Di sisi lain, PGAS belum berencana untuk segera mereposisi Saka, termasuk menjual Saka ke induk usaha PGAS yaitu PT Pertamina maupun kepada pihak ketiga serta mencatatkan Saka di Bursa Efek Indonesia (BEI).
"Kami percaya PGAS tetap berkomitmen untuk memberikan dukungan luar biasa kepada Saka jika terjadi kesulitan keuangan sambil mengkaji pilihan yang tersedia," jelas Fitch.
Hal ini didasarkan pada ketentuan cross-default obligasi PGAS yang jatuh tempo tahun 2024 sehubungan dengan Saka yang merupakan anak usaha utama PGAS sehingga memiliki risiko yang signifikan, ada potensi terbatasnya akses pendanaan dan meningkatnya pembiayaan.
Adanya ketentuan cross-default antara PGAS dan induk perusahaan milik negara juga sebenarnya dapat memberi insentif kepada PGAS untuk menghindari default, meski begitu Fitch tidak memperhitungkan dukungan negara untuk mengalir ke Saka.
Saka akan membutuhkan dukungan dari PGAS untuk memenuhi obligasi luar negerinya, karena kas Saka diprediksi jauh lebih rendah daripada obligasinya yang jatuh tempo pada periode 2024. Fitch berpendapat bahwa PGAS akan meminta perpanjangan tenor pada 2021 dan 2022 mengingat keuangan Saka kesulitan di tengah harga minyak yang rendah.
Fitch juga mengharapkan PGAS memiliki rencana pembiayaan kembali untuk membantu Saka membayar kembali wesel senilai US$ 625 jutasetidaknya 12 hingga 18 bulan sebelum tanggal jatuh tempo obligasi 2024. Fitch dapat menilai kembali keterkaitan tanpa hal ini atau jika ada indikasi lain dari komitmen yang melemah dari PGN untuk mendukung Saka.
Fitch kembali menjelaskan penilaian atas hubungan PGAS dan Saka, serta kemampuan PGAS untuk mendukung Saka didasarkan pada Profil Kredit Mandiri PGAS dari bb +, yang diturunkan dari 'bbb-' pada April 2020. Terutama karena tekanan harga yang lebih tinggi dan operasi Saka yang melemah.
Baca Juga: Peluang dari saham PGAS saat new normal
Pada saat itu Indonesia juga mengumumkan peraturan untuk membatasi harga gas pada US$ 6 juta British thermal unit (mmbtu) untuk industri tertentu.

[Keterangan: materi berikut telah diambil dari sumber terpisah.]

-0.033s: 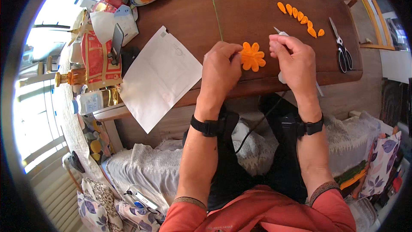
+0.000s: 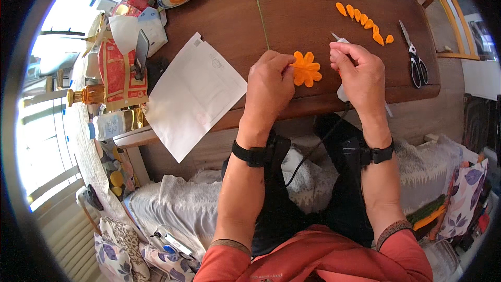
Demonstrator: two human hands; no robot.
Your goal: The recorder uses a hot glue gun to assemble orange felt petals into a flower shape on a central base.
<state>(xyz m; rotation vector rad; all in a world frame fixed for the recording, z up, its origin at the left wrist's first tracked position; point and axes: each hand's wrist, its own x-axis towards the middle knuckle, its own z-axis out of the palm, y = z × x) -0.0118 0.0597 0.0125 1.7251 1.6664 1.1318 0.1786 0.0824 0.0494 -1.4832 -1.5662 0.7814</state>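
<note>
- Orange and felt-like, the flower (image 2: 307,69) sits between the two hands, near the front edge of the brown tabletop (image 2: 308,15); whether it rests on the wood or hangs just above, I can't tell.
- Left hand (image 2: 270,75): thumb and fingers drawn together, pinching the flower by its left side.
- Right hand (image 2: 359,70): curled around a white glue gun (image 2: 342,93), just right of the flower and apart from it.
- The flower looks light, soft and floppy, easily bent but hardly slippery; I'd judge a gentle pinch on an outer petal safest, leaving the middle free.
- Its open face is turned upward, petals fanning all round, so no long axis stands out.
- The glue gun seems stiff and fairly light, best held by its handle, with fingers clear of the tip, which could be hot.
- Its tip points away from the person and slightly left, past the flower; the long axis slants back rightward under the hand, and a dark cord (image 2: 332,131) trails toward the lap.
- Farther right lie a row of loose petals (image 2: 364,19) and scissors (image 2: 414,58), blades pointing away.
</note>
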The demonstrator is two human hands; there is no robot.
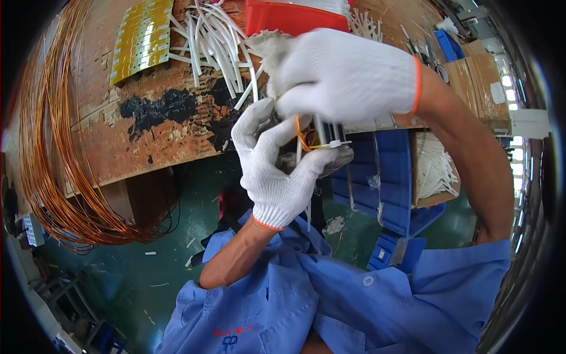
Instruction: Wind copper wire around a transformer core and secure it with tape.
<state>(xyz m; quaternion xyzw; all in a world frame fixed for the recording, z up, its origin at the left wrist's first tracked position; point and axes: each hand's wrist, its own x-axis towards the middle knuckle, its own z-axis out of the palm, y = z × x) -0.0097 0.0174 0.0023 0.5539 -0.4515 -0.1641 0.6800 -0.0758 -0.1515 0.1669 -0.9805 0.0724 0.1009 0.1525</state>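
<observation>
My left hand (277, 162), in a white knit glove with an orange cuff, is curled around a part wound with orange copper wire (302, 134). Its thumb presses beside a thin yellow strip (319, 145) with a small white piece on it. Dark rods and a white tube stand next to the strip. Just above, my right hand (348, 74), gloved the same way, has its fingers bent in over the part. They are blurred and hide what they grip. A greyish cloth-like thing (271, 47) lies behind the hands.
On the worn wooden bench (194, 138) lie many white tubes (215, 44), a yellow sheet (141, 38) and a red bin (295, 17). Loops of copper wire (59, 147) hang over the left edge. Right below are blue bins (383, 177) and a carton of white pieces (435, 168).
</observation>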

Peraturan tersebut juga mensyaratkan biaya pengadaan gas hulu PGAS dikurangi menjadi antara US$ 4-4,5/mmbtu. Fitch telah memperhitungkan margin yang lebih rendah dalam penilaiannya dan memperkirakan margin distribusi rata-rata PGAS turun menjadi sekitar US$ 2/mmbtu pada tahun 2020, dari US$ 2,2 /mmbtu pada tahun 2019.
PGAS mengatakan belum menjual gas pada tingkat tertutup dan menerapkan mekanisme untuk biaya pengadaan yang lebih rendah, tetapi Fitch percaya negara dapat meminta untuk menjual gas pada tingkat tertutup untuk mendukung industri yang sedang berjuang karena pandemi Covid-19, bahkan jika peraturan untuk mengurangi biaya pengadaan tidak sepenuhnya dilaksanakan.
"Namun, kami mengharapkan negara untuk membuat perbedaan dalam biaya pengadaan jika ini terjadi, meskipun dengan penundaan yang akan menyebabkan lonjakan arus modal keluar pada tahun 2020. Hal ini seharusnya tidak mempengaruhi Profil Kredit Mandiri PGAS," jelas Fitch.
PGAS mengatakan biaya pengadaan sekitar 15% dari pasokan yang terdampak yaitu 600 juta kaki kubik gas standar per hari dari Pertamina telah diatur ulang harganya sesuai dengan peraturan. Sisanya belum selesai.